Generally, the peak of bird flu is in the winter and then disappears again in the summer. This year it was different: bird flu has been frequent among birds all summer and millions of chickens had to be destroyed. Experts are holding their breath for next winter.

Avian flu usually arrived in autumn with birds migrating to winter in the Netherlands. Through their feces, among other things, it ended up in chicken sheds and infected chickens.

Over the years, chicken houses have sometimes had to be gutted in the fall and winter. Since spring, the number of bird flu cases has decreased and bird flu disappeared from our country by summer. There were also winters when bird flu did not reach the poultry sector.

This year is a turning point. The virus spreads from waterfowl that overwinter here to birds such as the sandwich tern that stay here during the summer. Bird flu did not go away because of this.

This week 200,000 animals were slaughtered at a poultry farm in Trento.
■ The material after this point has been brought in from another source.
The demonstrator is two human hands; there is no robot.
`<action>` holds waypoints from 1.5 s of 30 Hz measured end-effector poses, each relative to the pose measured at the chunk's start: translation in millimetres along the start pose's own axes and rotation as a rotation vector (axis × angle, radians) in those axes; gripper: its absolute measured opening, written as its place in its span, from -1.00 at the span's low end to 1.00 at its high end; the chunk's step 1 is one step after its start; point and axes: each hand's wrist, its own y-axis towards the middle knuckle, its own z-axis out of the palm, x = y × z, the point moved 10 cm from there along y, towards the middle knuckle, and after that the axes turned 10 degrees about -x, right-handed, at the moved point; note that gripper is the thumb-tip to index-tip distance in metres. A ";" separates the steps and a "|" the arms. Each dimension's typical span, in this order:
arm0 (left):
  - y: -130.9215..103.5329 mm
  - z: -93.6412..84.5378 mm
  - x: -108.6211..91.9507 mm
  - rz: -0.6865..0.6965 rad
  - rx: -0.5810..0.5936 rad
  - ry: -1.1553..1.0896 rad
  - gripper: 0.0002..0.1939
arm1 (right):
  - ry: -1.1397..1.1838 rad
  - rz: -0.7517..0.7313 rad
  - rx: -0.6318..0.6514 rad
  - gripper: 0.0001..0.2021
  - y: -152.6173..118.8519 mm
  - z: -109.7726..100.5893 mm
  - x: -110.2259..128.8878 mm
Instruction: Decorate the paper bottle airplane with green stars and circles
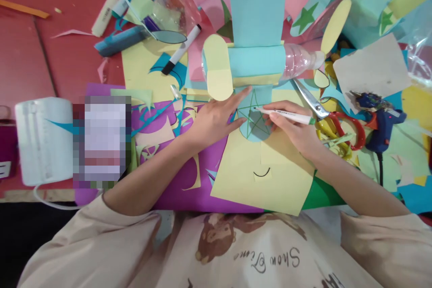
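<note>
Shirt (266, 243) nearest, marker (296, 117) in right grip (299, 131)

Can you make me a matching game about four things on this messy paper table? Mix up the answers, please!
Column 1
1. slim white marker with a green end
2. metal scissors with red plastic handles
3. clear plastic bottle
4. left hand

Column 2
A. partly covered by light blue paper
B. fingers spread, holding no pen
C. held in the right hand
D. beside the dark blue glue gun

Right pairs: 1-C, 2-D, 3-A, 4-B
</note>
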 end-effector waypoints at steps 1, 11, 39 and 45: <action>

At the beginning of September, more than two hundred establishments were closed to traffic due to an infected poultry farm in Barneveld.

‘Bird flu is present all year round’

“The forecast for the winter is not good,” says Nancy Behrens, a bird flu expert at Wageningen University and Research (WUR). “The winter visitors come this way in October, and they’re all waterfowl.”

“Water is the best transmission of the virus. The upward trend of recent months is likely to continue. This will be the case throughout the year.”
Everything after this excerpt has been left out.